Your task> From the first line to the last, write out the data below exactly.
★ ★ ★
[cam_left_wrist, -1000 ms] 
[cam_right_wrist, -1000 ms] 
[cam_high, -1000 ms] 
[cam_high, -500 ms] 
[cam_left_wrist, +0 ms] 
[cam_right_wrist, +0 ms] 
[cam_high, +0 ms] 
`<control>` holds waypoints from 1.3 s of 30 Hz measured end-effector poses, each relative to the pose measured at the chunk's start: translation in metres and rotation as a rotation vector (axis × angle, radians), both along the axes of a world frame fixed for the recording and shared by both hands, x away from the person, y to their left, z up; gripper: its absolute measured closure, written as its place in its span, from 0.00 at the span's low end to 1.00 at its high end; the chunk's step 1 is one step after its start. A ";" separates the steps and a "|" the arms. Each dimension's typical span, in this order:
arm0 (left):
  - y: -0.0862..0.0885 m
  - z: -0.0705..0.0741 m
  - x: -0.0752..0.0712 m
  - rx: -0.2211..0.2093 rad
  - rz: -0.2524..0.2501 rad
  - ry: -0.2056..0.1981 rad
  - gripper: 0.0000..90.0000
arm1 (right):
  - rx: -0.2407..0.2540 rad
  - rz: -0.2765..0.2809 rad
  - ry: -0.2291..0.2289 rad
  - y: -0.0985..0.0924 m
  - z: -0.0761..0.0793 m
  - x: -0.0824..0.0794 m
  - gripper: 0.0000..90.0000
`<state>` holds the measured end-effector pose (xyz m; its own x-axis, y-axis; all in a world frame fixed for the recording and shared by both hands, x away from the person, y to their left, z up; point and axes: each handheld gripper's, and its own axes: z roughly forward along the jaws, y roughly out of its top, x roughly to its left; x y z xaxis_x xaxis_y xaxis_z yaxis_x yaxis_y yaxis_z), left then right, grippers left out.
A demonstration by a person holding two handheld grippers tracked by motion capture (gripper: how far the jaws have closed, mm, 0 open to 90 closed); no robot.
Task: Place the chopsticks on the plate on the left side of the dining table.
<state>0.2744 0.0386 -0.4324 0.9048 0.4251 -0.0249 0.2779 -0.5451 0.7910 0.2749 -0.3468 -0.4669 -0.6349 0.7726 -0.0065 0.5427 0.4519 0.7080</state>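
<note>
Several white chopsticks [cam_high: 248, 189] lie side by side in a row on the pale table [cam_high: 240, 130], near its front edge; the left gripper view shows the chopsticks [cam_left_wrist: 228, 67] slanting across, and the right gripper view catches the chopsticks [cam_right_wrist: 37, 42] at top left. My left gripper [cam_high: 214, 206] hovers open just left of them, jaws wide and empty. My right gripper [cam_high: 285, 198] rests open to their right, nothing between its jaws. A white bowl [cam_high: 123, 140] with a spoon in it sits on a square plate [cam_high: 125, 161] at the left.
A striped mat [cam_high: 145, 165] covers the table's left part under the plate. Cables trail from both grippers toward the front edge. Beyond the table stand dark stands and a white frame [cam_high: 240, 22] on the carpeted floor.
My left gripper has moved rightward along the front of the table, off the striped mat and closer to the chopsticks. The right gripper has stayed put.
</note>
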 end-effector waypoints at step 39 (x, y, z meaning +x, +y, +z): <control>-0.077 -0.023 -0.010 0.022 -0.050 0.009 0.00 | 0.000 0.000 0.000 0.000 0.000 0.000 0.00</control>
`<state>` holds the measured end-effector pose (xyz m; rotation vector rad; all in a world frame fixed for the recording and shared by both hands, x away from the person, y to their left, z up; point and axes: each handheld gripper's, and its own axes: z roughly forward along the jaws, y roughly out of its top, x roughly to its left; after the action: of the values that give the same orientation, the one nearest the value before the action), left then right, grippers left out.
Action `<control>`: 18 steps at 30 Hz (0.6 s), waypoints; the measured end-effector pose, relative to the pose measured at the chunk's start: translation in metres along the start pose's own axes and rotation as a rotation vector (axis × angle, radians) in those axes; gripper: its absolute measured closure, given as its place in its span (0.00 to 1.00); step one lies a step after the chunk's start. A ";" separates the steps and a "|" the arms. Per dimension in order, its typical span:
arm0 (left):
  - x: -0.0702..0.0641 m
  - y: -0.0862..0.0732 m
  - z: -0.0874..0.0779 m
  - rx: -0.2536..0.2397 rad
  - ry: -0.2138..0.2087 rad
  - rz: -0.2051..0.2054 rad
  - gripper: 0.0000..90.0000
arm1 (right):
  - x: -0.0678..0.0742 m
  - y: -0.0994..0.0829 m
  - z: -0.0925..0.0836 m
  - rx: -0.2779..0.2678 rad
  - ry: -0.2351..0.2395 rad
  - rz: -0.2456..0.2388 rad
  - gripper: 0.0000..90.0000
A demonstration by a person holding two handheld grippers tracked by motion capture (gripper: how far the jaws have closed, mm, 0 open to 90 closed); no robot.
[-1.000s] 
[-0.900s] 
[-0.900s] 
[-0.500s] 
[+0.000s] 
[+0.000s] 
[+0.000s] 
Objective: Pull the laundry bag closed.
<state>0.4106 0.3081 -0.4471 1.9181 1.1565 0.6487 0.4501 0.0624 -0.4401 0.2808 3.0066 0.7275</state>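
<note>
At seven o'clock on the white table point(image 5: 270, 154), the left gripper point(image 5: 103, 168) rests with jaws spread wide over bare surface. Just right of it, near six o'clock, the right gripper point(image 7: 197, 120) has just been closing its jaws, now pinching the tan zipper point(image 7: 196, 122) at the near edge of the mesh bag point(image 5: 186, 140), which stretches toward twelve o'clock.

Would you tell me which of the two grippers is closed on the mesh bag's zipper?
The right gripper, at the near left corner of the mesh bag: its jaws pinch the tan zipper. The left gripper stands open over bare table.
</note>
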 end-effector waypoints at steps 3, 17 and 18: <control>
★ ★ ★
Answer box>
[cam_left_wrist, -1000 ms] 
[cam_right_wrist, -1000 ms] 
[cam_high, -1000 ms] 
[cam_high, -500 ms] 
[cam_left_wrist, +0 ms] 
[cam_right_wrist, +0 ms] 
[cam_high, +0 ms] 
`<control>` holds waypoints from 1.3 s of 30 Hz measured end-effector poses, each relative to the pose measured at the chunk's start: translation in metres and rotation as a rotation vector (axis × angle, radians), both along the axes of a world frame fixed for the recording and shared by both hands, x away from the person, y to their left, z up; gripper: its absolute measured closure, written as its place in its span, from 0.00 at the span's low end to 1.00 at its high end; the chunk's step 1 is one step after its start. A ";" separates the steps and a "|" the arms. Each dimension's typical span, in this order:
arm0 (left):
  - y: -0.0862..0.0885 m
  - z: -0.0705..0.0741 m
  - x: -0.0752..0.0712 m
  - rx: -0.2211..0.2093 rad
  - rz: -0.2524..0.2501 rad
  - ry: -0.2056..0.1981 rad
  - gripper: 0.0000..90.0000
arm1 (right):
  - rx: -0.2407..0.2540 rad
  - rz: -0.2765..0.2809 rad
  - ry: -0.2291..0.2289 rad
  - y: -0.0985..0.0924 m
  - z: -0.0761..0.0793 m
  - x: -0.0824..0.0794 m
  - gripper: 0.0000..90.0000
`<state>` holds the measured end-effector pose (xyz m; its own x-axis, y-axis; all in a world frame fixed for the recording and shared by both hands, x away from the person, y to their left, z up; point and axes: each handheld gripper's, and its own axes: z roughly forward along the jaws, y roughly out of its top, x roughly to its left; x y z xaxis_x xaxis_y xaxis_z yaxis_x yaxis_y yaxis_z), left then right, grippers left out.
A demonstration by a person holding two handheld grippers tracked by motion capture (gripper: how far the jaws have closed, mm, 0 open to 90 closed); no robot.
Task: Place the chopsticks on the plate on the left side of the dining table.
<state>0.2744 0.0386 -0.4324 0.9048 0.4251 -0.0249 0.2779 -0.5451 0.7910 0.2749 -0.3468 -0.4669 -0.6349 0.7726 -0.0065 0.5427 0.4519 0.7080</state>
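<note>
Several white chopsticks [cam_high: 248, 189] lie side by side in a row on the pale table [cam_high: 240, 130], near its front edge; the left gripper view shows the chopsticks [cam_left_wrist: 228, 67] slanting across, and the right gripper view catches the chopsticks [cam_right_wrist: 37, 42] at top left. My left gripper [cam_high: 214, 206] hovers open just left of them, jaws wide and empty. My right gripper [cam_high: 285, 198] rests open to their right, nothing between its jaws. A white bowl [cam_high: 123, 140] with a spoon in it sits on a square plate [cam_high: 125, 161] at the left.
A striped mat [cam_high: 145, 165] covers the table's left part under the plate. Cables trail from both grippers toward the front edge. Beyond the table stand dark stands and a white frame [cam_high: 240, 22] on the carpeted floor.
My left gripper has moved rightward along the front of the table, off the striped mat and closer to the chopsticks. The right gripper has stayed put.
</note>
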 end-effector waypoints at step 39 (x, y, z meaning +x, +y, +z): <control>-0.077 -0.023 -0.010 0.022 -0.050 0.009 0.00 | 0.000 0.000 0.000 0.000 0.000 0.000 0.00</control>
`<state>` holds the measured end-effector pose (xyz m; rotation vector rad; all in a world frame fixed for the recording and shared by both hands, x away from the person, y to their left, z up; point and axes: each handheld gripper's, and its own axes: z roughly forward along the jaws, y roughly out of its top, x roughly to its left; after the action: of the values that give the same orientation, the one nearest the value before the action), left then right, grippers left out.
Action `<control>`: 18 steps at 30 Hz (0.6 s), waypoints; the measured end-effector pose, relative to the pose measured at the chunk's start: translation in metres along the start pose's own axes and rotation as a rotation vector (axis × angle, radians) in those axes; gripper: its absolute measured closure, given as its place in its span (0.00 to 1.00); step one lies a step after the chunk's start. A ";" separates the steps and a "|" the arms. Per dimension in order, its typical span:
arm0 (left):
  - x: -0.0702..0.0641 m
  - y: -0.0862..0.0732 m
  - z: -0.0874..0.0779 m
  - rx: -0.2536..0.2397 rad
  - ry: -0.2138..0.2087 rad
  - rz: -0.2051..0.2054 rad
  - gripper: 0.0000..90.0000
arm1 (right):
  - x: -0.0678..0.0742 m
  - y: -0.0994..0.0829 m
  - z: -0.0925..0.0836 m
  - rx: -0.2779..0.2678 rad
  - ry: -0.2351..0.2395 rad
  - rz: -0.2456..0.2388 rad
  - gripper: 0.0000..90.0000
A demonstration by a person holding two handheld grippers tracked by motion capture (gripper: how far the jaws have closed, mm, 0 open to 90 closed); no robot.
[-1.000s] 
[-0.900s] 
[-0.900s] 
[-0.500s] 
[+0.000s] 
[+0.000s] 
[+0.000s] 
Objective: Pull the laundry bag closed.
<state>0.4106 0.3081 -0.4471 1.9181 1.1565 0.6487 0.4501 0.0624 -0.4401 0.2808 3.0066 0.7275</state>
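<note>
At seven o'clock on the white table point(image 5: 270, 154), the left gripper point(image 5: 103, 168) rests with jaws spread wide over bare surface. Just right of it, near six o'clock, the right gripper point(image 7: 197, 120) has just been closing its jaws, now pinching the tan zipper point(image 7: 196, 122) at the near edge of the mesh bag point(image 5: 186, 140), which stretches toward twelve o'clock.

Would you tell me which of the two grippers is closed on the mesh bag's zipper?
The right gripper, at the near left corner of the mesh bag: its jaws pinch the tan zipper. The left gripper stands open over bare table.
</note>
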 end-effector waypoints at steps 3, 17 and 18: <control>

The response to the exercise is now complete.